◆ TASK GOAL ◆
Reproduce the opening lines of the records exactly, up to and including the line in which "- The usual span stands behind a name" occurs.
BEGIN
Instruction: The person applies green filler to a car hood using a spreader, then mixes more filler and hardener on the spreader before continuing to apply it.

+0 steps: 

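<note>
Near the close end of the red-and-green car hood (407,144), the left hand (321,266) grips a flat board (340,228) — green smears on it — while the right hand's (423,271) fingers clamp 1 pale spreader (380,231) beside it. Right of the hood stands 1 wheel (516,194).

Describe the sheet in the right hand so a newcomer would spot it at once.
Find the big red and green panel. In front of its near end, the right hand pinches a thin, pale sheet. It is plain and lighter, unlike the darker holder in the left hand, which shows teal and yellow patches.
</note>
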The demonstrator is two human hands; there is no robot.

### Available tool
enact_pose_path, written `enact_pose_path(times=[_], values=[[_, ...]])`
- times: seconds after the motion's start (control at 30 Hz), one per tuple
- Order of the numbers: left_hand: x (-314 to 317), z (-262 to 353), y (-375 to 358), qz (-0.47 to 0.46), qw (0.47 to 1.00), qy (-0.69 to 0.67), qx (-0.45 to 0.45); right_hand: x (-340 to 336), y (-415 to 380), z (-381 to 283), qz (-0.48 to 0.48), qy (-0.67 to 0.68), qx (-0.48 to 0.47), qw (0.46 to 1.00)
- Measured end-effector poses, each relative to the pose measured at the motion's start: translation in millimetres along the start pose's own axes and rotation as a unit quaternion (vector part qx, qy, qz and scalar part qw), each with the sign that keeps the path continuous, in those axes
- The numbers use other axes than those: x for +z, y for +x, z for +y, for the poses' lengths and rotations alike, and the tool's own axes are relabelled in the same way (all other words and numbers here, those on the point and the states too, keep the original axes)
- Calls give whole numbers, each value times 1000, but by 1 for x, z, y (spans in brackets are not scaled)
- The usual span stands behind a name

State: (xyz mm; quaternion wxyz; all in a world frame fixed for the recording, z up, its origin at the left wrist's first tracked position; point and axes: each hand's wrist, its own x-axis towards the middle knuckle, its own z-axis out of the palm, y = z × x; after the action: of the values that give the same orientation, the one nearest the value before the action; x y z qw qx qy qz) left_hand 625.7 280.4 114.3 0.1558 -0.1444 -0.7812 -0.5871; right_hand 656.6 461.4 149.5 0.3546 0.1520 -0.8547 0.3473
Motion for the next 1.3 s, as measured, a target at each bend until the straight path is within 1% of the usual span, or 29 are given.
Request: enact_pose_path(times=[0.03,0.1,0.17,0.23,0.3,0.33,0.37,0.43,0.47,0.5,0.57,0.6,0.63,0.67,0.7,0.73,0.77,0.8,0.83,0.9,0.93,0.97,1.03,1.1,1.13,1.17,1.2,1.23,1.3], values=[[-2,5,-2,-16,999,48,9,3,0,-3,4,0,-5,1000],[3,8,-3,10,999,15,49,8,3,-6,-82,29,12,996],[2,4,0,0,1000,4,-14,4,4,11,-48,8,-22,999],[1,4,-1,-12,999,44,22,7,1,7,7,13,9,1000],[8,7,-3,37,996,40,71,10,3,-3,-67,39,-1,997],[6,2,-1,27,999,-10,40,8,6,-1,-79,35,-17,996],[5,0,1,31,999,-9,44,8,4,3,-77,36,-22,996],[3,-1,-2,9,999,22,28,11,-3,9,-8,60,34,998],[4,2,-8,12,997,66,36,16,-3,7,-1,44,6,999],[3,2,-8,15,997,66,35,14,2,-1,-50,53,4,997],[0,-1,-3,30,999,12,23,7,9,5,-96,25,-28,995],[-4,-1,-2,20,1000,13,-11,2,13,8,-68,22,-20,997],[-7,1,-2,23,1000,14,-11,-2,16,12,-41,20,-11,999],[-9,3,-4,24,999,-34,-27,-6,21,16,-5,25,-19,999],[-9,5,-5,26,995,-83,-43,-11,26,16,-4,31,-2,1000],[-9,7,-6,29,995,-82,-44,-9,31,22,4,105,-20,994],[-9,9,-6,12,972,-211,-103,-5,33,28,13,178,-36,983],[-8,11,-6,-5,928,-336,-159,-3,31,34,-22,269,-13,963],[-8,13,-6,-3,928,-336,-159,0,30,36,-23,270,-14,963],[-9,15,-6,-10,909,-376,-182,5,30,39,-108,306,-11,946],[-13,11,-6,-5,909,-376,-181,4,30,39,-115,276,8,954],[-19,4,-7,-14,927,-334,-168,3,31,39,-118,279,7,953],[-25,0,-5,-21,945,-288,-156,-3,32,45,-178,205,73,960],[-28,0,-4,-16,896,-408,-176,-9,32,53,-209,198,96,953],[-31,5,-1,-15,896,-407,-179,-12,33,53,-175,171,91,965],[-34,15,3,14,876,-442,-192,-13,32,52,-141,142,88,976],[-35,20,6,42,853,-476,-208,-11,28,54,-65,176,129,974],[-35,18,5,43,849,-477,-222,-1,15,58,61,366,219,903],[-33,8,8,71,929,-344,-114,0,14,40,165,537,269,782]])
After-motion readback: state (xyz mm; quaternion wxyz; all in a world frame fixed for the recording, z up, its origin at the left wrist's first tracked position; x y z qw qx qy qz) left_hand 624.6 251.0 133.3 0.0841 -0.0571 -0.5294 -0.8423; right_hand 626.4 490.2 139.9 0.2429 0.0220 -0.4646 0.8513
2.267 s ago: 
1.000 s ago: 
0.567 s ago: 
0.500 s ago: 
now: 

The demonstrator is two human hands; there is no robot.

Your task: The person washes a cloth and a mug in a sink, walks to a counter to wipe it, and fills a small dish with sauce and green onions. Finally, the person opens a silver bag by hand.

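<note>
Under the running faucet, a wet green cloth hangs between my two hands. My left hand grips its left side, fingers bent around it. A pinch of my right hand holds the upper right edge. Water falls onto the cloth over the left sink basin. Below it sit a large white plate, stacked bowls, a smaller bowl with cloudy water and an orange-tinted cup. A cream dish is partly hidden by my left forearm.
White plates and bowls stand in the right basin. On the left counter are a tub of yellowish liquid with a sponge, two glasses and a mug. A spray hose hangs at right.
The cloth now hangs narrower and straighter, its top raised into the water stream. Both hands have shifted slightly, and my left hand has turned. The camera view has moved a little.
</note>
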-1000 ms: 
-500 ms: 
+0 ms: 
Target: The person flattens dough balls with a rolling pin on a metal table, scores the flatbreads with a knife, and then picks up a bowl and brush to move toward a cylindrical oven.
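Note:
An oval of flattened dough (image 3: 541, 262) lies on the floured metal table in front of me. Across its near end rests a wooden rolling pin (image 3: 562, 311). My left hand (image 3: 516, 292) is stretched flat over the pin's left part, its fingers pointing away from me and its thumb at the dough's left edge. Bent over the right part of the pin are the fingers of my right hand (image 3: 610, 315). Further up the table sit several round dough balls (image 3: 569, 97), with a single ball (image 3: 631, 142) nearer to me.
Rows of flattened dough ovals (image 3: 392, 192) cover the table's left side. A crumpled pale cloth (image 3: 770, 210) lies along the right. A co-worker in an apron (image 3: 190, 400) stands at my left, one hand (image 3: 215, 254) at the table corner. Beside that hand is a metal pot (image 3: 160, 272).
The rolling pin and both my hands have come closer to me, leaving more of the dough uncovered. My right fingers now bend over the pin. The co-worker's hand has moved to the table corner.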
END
◆ EXERCISE OUTPUT ◆
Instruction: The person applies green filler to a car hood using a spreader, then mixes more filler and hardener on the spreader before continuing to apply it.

+0 steps: 

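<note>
Near the close end of the red-and-green car hood (407,144), the left hand (321,266) grips a flat board (340,228) — green smears on it — while the right hand's (423,271) fingers clamp 1 pale spreader (380,231) beside it. Right of the hood stands 1 wheel (516,194).

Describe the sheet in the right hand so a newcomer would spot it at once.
Find the big red and green panel. In front of its near end, the right hand pinches a thin, pale sheet. It is plain and lighter, unlike the darker holder in the left hand, which shows teal and yellow patches.
</note>
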The demonstrator is two human hands; there is no robot.

### Available tool
enact_pose_path, written `enact_pose_path(times=[_], values=[[_, ...]])`
- times: seconds after the motion's start (control at 30 Hz), one per tuple
- Order of the numbers: left_hand: x (-314 to 317), z (-262 to 353), y (-375 to 358), qz (-0.47 to 0.46), qw (0.47 to 1.00), qy (-0.69 to 0.67), qx (-0.45 to 0.45); right_hand: x (-340 to 336), y (-415 to 380), z (-381 to 283), qz (-0.48 to 0.48), qy (-0.67 to 0.68), qx (-0.48 to 0.47), qw (0.46 to 1.00)
- Measured end-effector poses, each relative to the pose measured at the motion's start: translation in millimetres along the start pose's own axes and rotation as a unit quaternion (vector part qx, qy, qz and scalar part qw), each with the sign that keeps the path continuous, in those axes
- The numbers use other axes than those: x for +z, y for +x, z for +y, for the poses' lengths and rotations alike, and the tool's own axes are relabelled in the same way (all other words and numbers here, those on the point and the states too, keep the original axes)
- Calls give whole numbers, each value times 1000, but by 1 for x, z, y (spans in brackets are not scaled)
- The usual span stands behind a name

The answer given is complete as it stands.